-- Data to examine follows --

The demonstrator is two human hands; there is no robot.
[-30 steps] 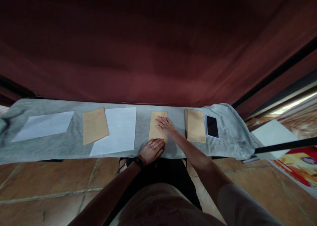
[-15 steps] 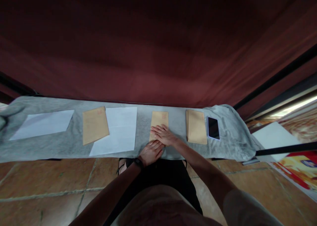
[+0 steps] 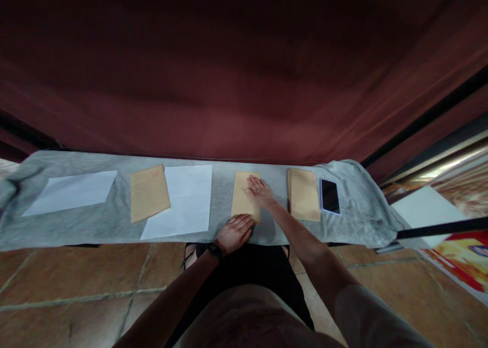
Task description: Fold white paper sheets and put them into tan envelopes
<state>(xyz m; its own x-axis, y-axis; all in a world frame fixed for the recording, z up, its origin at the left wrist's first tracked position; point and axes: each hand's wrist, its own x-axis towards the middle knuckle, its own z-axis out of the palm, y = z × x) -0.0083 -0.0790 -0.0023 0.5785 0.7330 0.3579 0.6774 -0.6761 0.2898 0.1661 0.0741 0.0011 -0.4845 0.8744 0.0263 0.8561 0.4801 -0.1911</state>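
Observation:
A brown paper envelope (image 3: 241, 193) lies flat in front of me on the grey cloth. My left hand (image 3: 235, 232), with a dark band at the wrist, rests across the envelope's near edge, fingers stretched out. Higher up, my right hand (image 3: 261, 191) lies flat on the envelope's upper right part, its fingers extended over the printed corner. Neither hand grips anything. To the right sits a stack of brown envelopes (image 3: 304, 194). On the left, another brown envelope (image 3: 150, 193) overlaps a white sheet of paper (image 3: 186, 198).
A folded white sheet (image 3: 72, 191) lies at the far left of the cloth-covered table (image 3: 114, 231). A phone (image 3: 330, 195) is right of the stack. Behind the table hangs a dark red curtain (image 3: 244, 124). Black poles (image 3: 438, 230) stand at the right.
My right hand has slid up and to the right along the envelope, away from my left hand. My left hand stays at the near edge. The view has shifted slightly.

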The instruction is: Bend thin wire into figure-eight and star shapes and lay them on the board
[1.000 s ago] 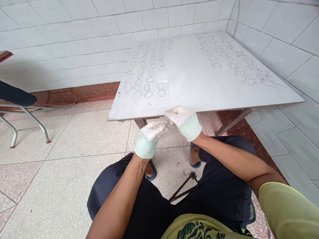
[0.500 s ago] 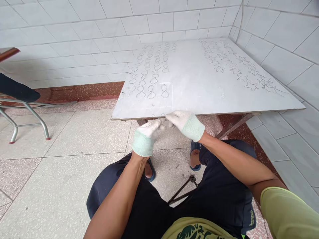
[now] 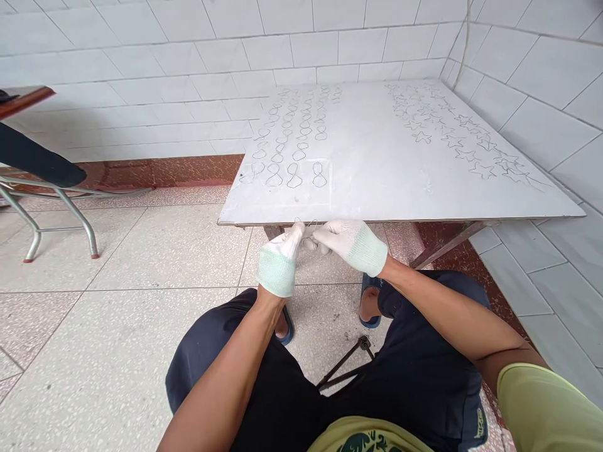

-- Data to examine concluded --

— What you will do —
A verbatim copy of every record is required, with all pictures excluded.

— Response area —
The demonstrator is two human hands; there is no robot.
[-30 steps] 
[-15 steps] 
[+0 steps] 
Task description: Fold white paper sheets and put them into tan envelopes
<state>(xyz m; its own x-axis, y-axis; all in a world frame fixed for the recording, z up, its origin at the left wrist's first tracked position; point and axes: each hand's wrist, its own x-axis towards the middle knuckle, its own z-axis out of the palm, y = z × x) -0.0083 -0.0790 -0.0023 0.5785 0.7330 0.3579 0.6774 -0.6761 0.2898 0.1661 0.0741 0.0011 -0.4845 0.8744 0.0263 0.8561 0.4801 -0.1911</state>
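Observation:
A brown paper envelope (image 3: 241, 193) lies flat in front of me on the grey cloth. My left hand (image 3: 235, 232), with a dark band at the wrist, rests across the envelope's near edge, fingers stretched out. Higher up, my right hand (image 3: 261, 191) lies flat on the envelope's upper right part, its fingers extended over the printed corner. Neither hand grips anything. To the right sits a stack of brown envelopes (image 3: 304, 194). On the left, another brown envelope (image 3: 150, 193) overlaps a white sheet of paper (image 3: 186, 198).
A folded white sheet (image 3: 72, 191) lies at the far left of the cloth-covered table (image 3: 114, 231). A phone (image 3: 330, 195) is right of the stack. Behind the table hangs a dark red curtain (image 3: 244, 124). Black poles (image 3: 438, 230) stand at the right.
My right hand has slid up and to the right along the envelope, away from my left hand. My left hand stays at the near edge. The view has shifted slightly.
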
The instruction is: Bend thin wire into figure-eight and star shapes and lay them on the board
[1.000 s ago] 
[0.500 s ago] 
[now] 

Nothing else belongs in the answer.